Chloé Legris cite en exemple les zooplanctons des lacs et qui remontent à la surface la nuit pour se nourir d'algues. «La présence de lumière limite ce mouvement et augmente la prolifération des algues», explique-t-elle.

En 20 ans, la pollution lumineuse avait doublé dans les environs du mont Mégantic. Le but était de la réduire de 25%. Une fois les subventions obtenues (1,5 million!), Chloé Legris a dû convaincre des municipalités comme des fermiers que son projet «n'est pas un trip d'astronautes». «On allait voir les gens avec du clé en main, raconte-t-elle. On leur disait: on change ton appareil d'éclairage grâce à telle subvention.»

Plus de 725 sites ont été modifiés et plus de 3300 luminaires ont été remplacés.
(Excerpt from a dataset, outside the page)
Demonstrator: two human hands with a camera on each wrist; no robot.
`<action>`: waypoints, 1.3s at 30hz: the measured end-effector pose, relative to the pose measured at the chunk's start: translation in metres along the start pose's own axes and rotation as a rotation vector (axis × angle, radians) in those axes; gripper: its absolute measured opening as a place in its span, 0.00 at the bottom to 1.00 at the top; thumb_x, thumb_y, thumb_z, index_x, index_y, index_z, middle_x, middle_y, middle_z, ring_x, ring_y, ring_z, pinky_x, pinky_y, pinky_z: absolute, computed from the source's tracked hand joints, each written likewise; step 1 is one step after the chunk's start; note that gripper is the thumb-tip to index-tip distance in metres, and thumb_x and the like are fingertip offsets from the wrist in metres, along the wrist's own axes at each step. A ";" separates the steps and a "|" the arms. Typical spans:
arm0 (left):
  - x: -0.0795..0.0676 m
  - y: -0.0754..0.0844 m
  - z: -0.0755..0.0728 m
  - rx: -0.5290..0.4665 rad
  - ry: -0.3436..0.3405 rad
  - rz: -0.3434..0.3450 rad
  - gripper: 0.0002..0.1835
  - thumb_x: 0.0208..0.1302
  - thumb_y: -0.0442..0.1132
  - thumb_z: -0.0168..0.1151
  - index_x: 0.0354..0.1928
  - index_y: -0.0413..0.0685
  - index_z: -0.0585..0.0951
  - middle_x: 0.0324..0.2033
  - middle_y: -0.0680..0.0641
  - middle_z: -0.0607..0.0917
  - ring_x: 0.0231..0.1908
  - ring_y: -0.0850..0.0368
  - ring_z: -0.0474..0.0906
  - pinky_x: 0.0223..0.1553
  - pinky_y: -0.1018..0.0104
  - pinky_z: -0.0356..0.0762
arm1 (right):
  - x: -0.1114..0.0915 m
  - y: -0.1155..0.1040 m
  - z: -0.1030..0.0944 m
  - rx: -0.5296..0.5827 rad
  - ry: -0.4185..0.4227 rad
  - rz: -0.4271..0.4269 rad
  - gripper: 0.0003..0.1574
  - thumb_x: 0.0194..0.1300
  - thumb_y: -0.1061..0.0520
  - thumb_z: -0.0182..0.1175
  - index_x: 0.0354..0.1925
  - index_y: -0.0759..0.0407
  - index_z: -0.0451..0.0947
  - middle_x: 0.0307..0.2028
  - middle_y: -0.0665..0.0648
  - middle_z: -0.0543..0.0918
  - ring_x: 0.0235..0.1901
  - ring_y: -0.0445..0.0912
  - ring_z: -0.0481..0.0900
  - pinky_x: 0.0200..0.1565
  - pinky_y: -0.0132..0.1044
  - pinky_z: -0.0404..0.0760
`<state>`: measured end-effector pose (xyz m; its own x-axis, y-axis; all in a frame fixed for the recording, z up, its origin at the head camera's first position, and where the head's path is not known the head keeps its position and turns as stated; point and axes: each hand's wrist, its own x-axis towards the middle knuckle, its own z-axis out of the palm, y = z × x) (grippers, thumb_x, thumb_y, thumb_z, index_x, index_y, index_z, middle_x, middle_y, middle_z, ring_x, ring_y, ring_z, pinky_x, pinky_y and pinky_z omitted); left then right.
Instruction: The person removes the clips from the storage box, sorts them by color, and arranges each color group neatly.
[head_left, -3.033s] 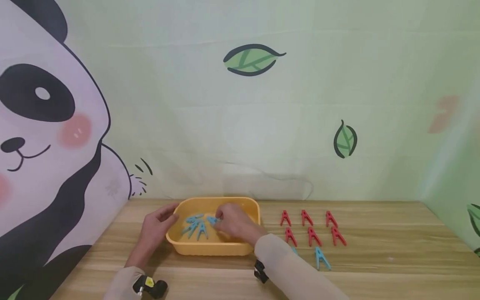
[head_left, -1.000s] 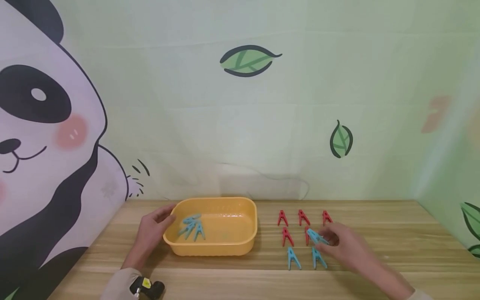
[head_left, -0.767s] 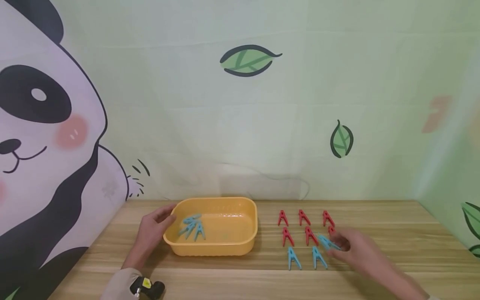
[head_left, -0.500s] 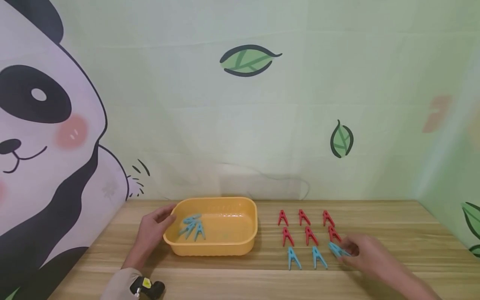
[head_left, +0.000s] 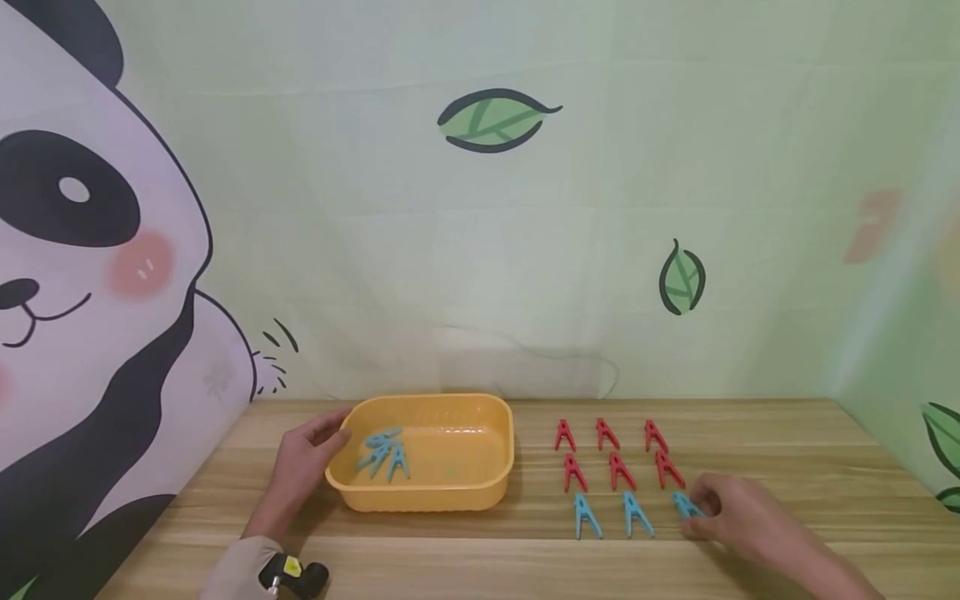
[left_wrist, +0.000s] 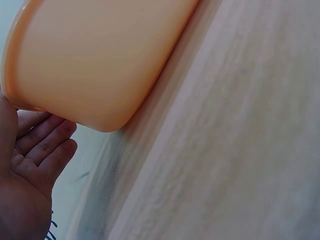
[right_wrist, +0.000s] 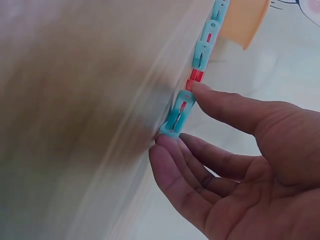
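My right hand (head_left: 738, 512) pinches a blue clothespin (head_left: 686, 505) between thumb and fingers, low at the right end of the front row. In the right wrist view that clothespin (right_wrist: 178, 114) sits between thumb and fingertips, close against the table. Left of it lie two more blue clothespins, one in the middle (head_left: 637, 514) and one at the left end (head_left: 587, 517). Behind them red clothespins (head_left: 621, 472) form two rows of three. My left hand (head_left: 303, 454) touches the left end of a yellow plastic basin (head_left: 420, 498); its fingers (left_wrist: 52, 145) are loosely extended beside the rim.
Several blue clothespins (head_left: 386, 450) lie in the left part of the basin. The wooden table (head_left: 480, 558) ends at a printed fabric backdrop (head_left: 555, 275) with a panda and leaves. A black wrist device (head_left: 296, 573) is strapped on the left arm.
My right hand has carried a blue clothespin out of the basin, over the rows, then forward and down to the right end of the blue row. The left hand stays at the basin.
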<state>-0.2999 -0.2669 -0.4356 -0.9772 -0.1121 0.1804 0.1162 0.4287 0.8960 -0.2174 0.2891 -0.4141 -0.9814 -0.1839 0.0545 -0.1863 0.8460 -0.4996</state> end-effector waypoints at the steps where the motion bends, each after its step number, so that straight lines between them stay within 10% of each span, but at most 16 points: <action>1: 0.000 0.000 0.000 -0.001 0.000 0.001 0.24 0.79 0.40 0.62 0.71 0.36 0.77 0.66 0.35 0.81 0.66 0.42 0.78 0.58 0.75 0.77 | 0.001 0.000 0.000 0.002 0.003 0.004 0.15 0.58 0.58 0.80 0.36 0.61 0.82 0.27 0.49 0.76 0.27 0.44 0.71 0.27 0.34 0.73; 8: 0.000 0.001 0.000 0.012 -0.008 -0.015 0.25 0.80 0.41 0.61 0.72 0.37 0.76 0.67 0.35 0.80 0.67 0.40 0.77 0.66 0.57 0.76 | 0.003 -0.002 0.000 -0.002 0.009 0.007 0.17 0.59 0.56 0.79 0.38 0.63 0.82 0.26 0.50 0.75 0.26 0.44 0.70 0.26 0.34 0.72; 22: -0.001 0.000 0.000 0.014 0.000 0.000 0.25 0.79 0.41 0.62 0.71 0.36 0.77 0.67 0.35 0.80 0.66 0.40 0.78 0.64 0.61 0.78 | 0.010 0.000 -0.013 0.008 -0.023 -0.006 0.24 0.68 0.52 0.74 0.47 0.73 0.82 0.34 0.52 0.84 0.33 0.46 0.79 0.33 0.42 0.82; 39: -0.001 0.001 0.000 0.018 0.007 -0.011 0.24 0.79 0.40 0.61 0.71 0.36 0.77 0.67 0.36 0.81 0.67 0.41 0.77 0.65 0.59 0.76 | 0.034 -0.078 -0.003 0.161 0.042 -0.179 0.15 0.71 0.55 0.71 0.48 0.65 0.84 0.38 0.48 0.86 0.39 0.43 0.83 0.43 0.40 0.87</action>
<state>-0.2993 -0.2664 -0.4350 -0.9772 -0.1229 0.1731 0.1019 0.4437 0.8904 -0.2362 0.2187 -0.3709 -0.9349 -0.3003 0.1889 -0.3514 0.7102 -0.6101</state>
Aujourd'hui, la réserve s'étend sur plus de 5500 km 2, reconnue par l'International Dark-Sky Association. L'organisme a par ailleurs offert sa présidence à Chloé Legris e. Mais pour le bien de ses enfants, la mère a refusé ce poste basé en Arizona qui impliquait de voyager souvent. Maintenant, la Sherbrookoise d'adoption travaille plutôt pour le Centre de la technologie de l'énergie de CANMET-Varennes, de Ressources naturelles Canada.

Une grande fierté? «Presque tous les Québécois connaissent aujourd'hui le terme pollution lumineuse. Ce n'est pas rien.»